TASK DIRECTIONS. Retype the listing below, keeping every line the same.

PROVIDED DATA.
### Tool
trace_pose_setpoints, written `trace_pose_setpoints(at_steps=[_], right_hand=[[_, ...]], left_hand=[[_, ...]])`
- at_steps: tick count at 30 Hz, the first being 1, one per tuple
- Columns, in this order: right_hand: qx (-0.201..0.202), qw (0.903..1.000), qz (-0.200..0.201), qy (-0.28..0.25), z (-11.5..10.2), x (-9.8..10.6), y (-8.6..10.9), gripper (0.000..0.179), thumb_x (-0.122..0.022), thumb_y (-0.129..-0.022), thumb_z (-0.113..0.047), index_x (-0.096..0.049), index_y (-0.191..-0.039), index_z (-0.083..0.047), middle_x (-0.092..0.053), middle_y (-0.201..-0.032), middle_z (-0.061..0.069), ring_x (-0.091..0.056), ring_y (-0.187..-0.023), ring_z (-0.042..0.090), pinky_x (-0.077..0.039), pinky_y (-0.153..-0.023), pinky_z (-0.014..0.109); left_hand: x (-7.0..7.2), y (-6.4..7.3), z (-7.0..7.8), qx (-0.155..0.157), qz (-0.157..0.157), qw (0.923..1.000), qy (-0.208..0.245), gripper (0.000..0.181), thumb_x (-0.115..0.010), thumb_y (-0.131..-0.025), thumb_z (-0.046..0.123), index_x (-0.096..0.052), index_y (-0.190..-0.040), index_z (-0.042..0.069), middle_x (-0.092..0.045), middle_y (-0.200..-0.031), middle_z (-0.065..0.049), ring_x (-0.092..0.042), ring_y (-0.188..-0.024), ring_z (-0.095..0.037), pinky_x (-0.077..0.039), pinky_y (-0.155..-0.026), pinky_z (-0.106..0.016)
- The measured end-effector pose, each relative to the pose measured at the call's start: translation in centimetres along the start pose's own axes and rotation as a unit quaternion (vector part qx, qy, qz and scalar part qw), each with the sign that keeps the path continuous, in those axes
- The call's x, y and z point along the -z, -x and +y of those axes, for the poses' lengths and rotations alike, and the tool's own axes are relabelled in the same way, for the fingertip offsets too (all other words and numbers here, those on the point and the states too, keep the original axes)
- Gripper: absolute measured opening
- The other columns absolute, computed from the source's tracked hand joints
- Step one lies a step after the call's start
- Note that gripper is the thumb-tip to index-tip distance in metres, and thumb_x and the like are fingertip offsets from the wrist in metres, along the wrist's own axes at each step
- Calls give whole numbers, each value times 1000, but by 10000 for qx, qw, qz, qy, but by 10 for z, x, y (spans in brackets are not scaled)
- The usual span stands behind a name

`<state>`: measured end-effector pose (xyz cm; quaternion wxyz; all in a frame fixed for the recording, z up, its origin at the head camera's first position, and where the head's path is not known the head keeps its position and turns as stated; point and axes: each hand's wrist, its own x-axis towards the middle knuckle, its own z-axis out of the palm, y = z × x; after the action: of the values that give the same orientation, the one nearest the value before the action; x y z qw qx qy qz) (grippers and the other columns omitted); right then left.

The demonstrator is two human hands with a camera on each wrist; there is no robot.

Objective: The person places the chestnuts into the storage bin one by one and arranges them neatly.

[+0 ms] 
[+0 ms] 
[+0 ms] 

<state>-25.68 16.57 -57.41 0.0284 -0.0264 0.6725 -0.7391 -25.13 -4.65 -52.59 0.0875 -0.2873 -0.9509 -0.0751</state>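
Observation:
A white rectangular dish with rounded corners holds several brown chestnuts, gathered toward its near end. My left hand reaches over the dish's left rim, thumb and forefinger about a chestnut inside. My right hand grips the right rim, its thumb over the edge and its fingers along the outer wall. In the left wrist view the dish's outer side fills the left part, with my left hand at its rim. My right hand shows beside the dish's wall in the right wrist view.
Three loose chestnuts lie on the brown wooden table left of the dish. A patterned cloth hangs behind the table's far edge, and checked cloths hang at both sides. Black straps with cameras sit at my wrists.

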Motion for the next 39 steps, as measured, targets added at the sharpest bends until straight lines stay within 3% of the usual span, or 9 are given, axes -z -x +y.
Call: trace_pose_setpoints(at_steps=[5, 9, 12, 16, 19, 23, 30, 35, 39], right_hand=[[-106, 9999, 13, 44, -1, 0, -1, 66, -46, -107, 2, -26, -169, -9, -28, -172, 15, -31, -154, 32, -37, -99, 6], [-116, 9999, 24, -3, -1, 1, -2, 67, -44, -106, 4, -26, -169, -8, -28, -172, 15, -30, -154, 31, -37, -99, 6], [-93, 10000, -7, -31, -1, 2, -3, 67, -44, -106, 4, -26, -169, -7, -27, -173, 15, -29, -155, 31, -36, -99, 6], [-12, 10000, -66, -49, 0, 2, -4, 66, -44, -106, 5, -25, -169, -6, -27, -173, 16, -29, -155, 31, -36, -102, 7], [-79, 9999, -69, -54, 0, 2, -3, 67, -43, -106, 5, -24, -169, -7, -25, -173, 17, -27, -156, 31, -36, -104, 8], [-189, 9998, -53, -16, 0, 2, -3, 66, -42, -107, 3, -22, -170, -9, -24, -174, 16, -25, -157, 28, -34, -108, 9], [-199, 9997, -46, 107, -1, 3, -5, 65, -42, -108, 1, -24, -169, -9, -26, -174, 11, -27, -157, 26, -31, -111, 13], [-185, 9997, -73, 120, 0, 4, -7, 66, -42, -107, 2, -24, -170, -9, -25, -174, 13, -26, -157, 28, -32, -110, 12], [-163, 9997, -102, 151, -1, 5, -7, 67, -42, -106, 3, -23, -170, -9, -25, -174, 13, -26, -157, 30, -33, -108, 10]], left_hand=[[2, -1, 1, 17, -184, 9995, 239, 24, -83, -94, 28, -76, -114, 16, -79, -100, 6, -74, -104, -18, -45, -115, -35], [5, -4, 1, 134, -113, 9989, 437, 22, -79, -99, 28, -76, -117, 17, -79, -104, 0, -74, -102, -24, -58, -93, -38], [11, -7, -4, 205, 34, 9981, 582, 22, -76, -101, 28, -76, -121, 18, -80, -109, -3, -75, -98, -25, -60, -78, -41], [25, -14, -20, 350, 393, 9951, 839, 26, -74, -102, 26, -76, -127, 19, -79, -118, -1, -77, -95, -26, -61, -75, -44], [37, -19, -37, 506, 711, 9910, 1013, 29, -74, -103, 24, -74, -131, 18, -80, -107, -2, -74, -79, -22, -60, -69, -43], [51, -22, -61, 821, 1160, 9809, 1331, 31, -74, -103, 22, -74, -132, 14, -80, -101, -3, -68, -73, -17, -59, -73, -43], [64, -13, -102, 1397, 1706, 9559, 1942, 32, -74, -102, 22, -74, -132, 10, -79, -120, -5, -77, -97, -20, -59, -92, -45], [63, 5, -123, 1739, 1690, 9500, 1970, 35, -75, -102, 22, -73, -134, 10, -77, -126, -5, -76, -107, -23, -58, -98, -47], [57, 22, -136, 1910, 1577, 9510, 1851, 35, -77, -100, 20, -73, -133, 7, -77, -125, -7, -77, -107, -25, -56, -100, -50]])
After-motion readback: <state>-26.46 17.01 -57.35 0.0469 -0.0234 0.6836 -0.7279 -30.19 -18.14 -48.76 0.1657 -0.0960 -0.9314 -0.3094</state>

WORKED SOLUTION.
### Tool
trace_pose_setpoints, written `trace_pose_setpoints(at_steps=[_], right_hand=[[_, ...]], left_hand=[[_, ...]])`
- at_steps: tick count at 30 Hz, the first being 1, one per tuple
- Columns, in this order: right_hand: qx (-0.201..0.202), qw (0.903..1.000), qz (-0.200..0.201), qy (-0.28..0.25), z (-11.5..10.2), x (-9.8..10.6), y (-8.6..10.9), gripper (0.000..0.179), thumb_x (-0.122..0.022), thumb_y (-0.129..-0.022), thumb_z (-0.113..0.047), index_x (-0.096..0.049), index_y (-0.191..-0.039), index_z (-0.083..0.047), middle_x (-0.092..0.053), middle_y (-0.201..-0.032), middle_z (-0.061..0.069), ring_x (-0.091..0.056), ring_y (-0.187..-0.023), ring_z (-0.042..0.090), pinky_x (-0.077..0.039), pinky_y (-0.153..-0.023), pinky_z (-0.014..0.109); left_hand: x (-7.0..7.2), y (-6.4..7.3), z (-7.0..7.8), qx (-0.155..0.157), qz (-0.157..0.157), qw (0.923..1.000), qy (-0.208..0.245), gripper (0.000..0.181), thumb_x (-0.115..0.010), thumb_y (-0.131..-0.025), thumb_z (-0.046..0.123), index_x (-0.096..0.052), index_y (-0.190..-0.040), index_z (-0.042..0.069), middle_x (-0.092..0.045), middle_y (-0.200..-0.031), middle_z (-0.065..0.049), ring_x (-0.092..0.042), ring_y (-0.188..-0.024), ring_z (-0.095..0.037), pinky_x (-0.077..0.039), pinky_y (-0.155..-0.026), pinky_z (-0.106..0.016)
- The measured end-effector pose, each relative to the pose measured at the call's start: translation in centimetres along the start pose's own axes and rotation as a unit quaternion (vector part qx, qy, qz and scalar part qw), each with the sign that keeps the path continuous, in those axes
- The call's x, y and z point along the -z, -x and +y of those axes, for the poses' lengths and rotations alike, and the tool's own axes are relabelled in the same way, for the fingertip offsets too (all other words and numbers here, those on the point and the states too, keep the original axes)
- Gripper: absolute measured opening
- The other columns absolute, computed from the source's tracked hand joints
- Step one lies a step after the call's start
- Note that gripper is the thumb-tip to index-tip distance in metres, and thumb_x and the like are fingertip offsets from the wrist in metres, along the wrist's own axes at each step
- Calls give whole numbers, each value times 1000, but by 10000 for qx, qw, qz, qy, but by 10 for z, x, y (spans in brackets are not scaled)
- The usual span stands behind a name

`<state>`: measured end-effector pose (xyz cm; quaternion wxyz; all in a frame fixed for the recording, z up, its origin at the head camera's first position, and where the head's path is not known the head keeps its position and turns as stated; point and axes: each hand's wrist, its own x-axis towards the middle knuckle, its own z-axis out of the palm, y = z × x; after the action: of the values that give the same orientation, the one nearest the value before the action; x y z qw qx qy qz) (grippers and the other columns omitted); right then left.

The demonstrator is two human hands with a camera on each wrist; there is no robot.

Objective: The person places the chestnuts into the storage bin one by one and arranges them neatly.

[+0 ms] 
[+0 ms] 
[+0 ms] 

<state>-25.68 16.57 -57.41 0.0284 -0.0264 0.6725 -0.7391 -25.13 -4.65 -52.59 0.0875 -0.2873 -0.9509 -0.0751</state>
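Observation:
A white rectangular dish with rounded corners holds several brown chestnuts, gathered toward its near end. My left hand reaches over the dish's left rim, thumb and forefinger about a chestnut inside. My right hand grips the right rim, its thumb over the edge and its fingers along the outer wall. In the left wrist view the dish's outer side fills the left part, with my left hand at its rim. My right hand shows beside the dish's wall in the right wrist view.
Three loose chestnuts lie on the brown wooden table left of the dish. A patterned cloth hangs behind the table's far edge, and checked cloths hang at both sides. Black straps with cameras sit at my wrists.
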
Motion for the next 39 steps, as measured, targets added at the sharpest bends until straight lines stay within 3% of the usual span, or 9 are given, axes -z -x +y.
Call: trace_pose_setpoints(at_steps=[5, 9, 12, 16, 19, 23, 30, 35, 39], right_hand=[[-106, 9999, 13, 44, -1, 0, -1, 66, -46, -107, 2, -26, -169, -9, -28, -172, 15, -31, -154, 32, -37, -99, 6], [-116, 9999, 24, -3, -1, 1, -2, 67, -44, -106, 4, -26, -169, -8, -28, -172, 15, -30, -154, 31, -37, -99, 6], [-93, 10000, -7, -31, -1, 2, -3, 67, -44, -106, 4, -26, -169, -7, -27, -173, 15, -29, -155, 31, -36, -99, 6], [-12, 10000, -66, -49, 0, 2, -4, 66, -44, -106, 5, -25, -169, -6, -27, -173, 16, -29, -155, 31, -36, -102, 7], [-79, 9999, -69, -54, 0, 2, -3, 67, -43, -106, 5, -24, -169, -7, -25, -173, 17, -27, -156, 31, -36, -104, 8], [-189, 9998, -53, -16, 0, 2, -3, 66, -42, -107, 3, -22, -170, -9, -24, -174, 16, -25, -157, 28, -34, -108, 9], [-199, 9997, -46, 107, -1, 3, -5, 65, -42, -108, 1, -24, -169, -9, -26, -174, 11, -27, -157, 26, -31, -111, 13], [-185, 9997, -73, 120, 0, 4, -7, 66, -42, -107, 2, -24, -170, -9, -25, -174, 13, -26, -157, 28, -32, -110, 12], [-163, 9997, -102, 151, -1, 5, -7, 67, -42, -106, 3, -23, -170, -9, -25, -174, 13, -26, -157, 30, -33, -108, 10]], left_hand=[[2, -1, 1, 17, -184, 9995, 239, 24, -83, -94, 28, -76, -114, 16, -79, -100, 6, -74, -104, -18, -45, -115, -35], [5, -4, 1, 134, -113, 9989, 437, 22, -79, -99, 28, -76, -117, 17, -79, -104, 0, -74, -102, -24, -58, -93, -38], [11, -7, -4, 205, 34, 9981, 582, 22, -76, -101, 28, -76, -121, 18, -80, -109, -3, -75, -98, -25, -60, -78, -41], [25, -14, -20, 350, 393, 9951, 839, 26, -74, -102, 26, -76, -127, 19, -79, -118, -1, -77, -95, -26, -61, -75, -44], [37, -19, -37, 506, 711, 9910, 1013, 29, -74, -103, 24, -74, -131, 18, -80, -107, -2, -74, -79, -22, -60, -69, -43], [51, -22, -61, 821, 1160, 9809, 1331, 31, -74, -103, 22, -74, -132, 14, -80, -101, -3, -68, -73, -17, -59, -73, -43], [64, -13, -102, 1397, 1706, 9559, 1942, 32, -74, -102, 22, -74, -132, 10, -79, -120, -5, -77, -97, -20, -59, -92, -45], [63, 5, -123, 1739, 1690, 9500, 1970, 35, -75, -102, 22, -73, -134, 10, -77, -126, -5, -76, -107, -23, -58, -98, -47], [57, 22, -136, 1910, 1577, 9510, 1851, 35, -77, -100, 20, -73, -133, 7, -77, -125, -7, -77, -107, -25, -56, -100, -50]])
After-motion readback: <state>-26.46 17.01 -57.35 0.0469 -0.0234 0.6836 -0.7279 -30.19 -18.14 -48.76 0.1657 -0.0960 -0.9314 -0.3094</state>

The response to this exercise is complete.